Sur les frais liés à l’instance :
15. Les dispositions de l’article L. 761-1 du code de justice administrative font obstacle à ce que M. B, qui n’est pas, dans la présente instance, la partie perdante verse à la Ville de Paris la somme qu’il sollicite au titre des frais exposés dans l’instance. Il y a lieu, en revanche, dans les circonstances de l’espèce, de mettre à la charge de la Ville de Paris une somme de 2 000 euros à verser à M. B par application des mêmes dispositions.
D É C I D E :
Article 1er : Le jugement n° 2110269/5-1 du 24 novembre 2023 du tribunal administratif de Paris est annulé en tant qu’il s’est prononcé sur le préjudice lié au paiement de la franchise d’assurance de M. B et au coût des travaux de remise en état de son appartement.
Article 2 : La Ville de Paris versera à M. B la somme de 17 433,35 euros au titre de ses différents préjudices. Cette somme portant intérêts à compter du 21 décembre 2020.
Article 3 : Le surplus du jugement du tribunal administratif de Paris du 24 novembre 2023 est réformé en ce qu’il a de contraire au présent arrêt.

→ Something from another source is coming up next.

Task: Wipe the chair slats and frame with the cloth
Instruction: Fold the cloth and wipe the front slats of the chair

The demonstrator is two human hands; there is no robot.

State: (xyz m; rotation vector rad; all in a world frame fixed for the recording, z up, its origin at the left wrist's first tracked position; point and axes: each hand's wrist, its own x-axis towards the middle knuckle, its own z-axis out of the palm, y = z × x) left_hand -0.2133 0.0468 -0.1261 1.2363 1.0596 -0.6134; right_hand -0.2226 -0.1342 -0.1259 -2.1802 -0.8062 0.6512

Article 4 : La Ville de Paris versera à M. B la somme de 2 000 euros sur le fondement des dispositions de l’article L. 761-1 du code de justice administrative.
Article 5 : Le surplus des conclusions d’appel présentées par M. B et les conclusions d’appel de la Ville de Paris sont rejetés.
Article 6 : Le présent arrêt sera notifié à M. Bernard B et à la Ville de Paris.
Une copie en sera transmise, pour information, à la MAIF.
Délibéré après l’audience du 10 mars 2025, à laquelle siégeaient :
— Mme Menasseyre, présidente,
— Mme Vrignon-Villalba, présidente assesseure,
— Mme Collet, première conseillère.
Rendu public par mise à disposition au greffe le 1er avril 2025.
La rapporteure,
A. ColletLa présidente,
A. Menasseyre
Le greffier,
P. Tisserand
La République mande et ordonne au préfet d’Ile-de-France, préfet de Paris en ce qui le concerne ou à tous commissaires de justice à ce requis en ce qui concerne les voies de droit commun contre les parties privées, de pourvoir à l’exécution de la présente décision.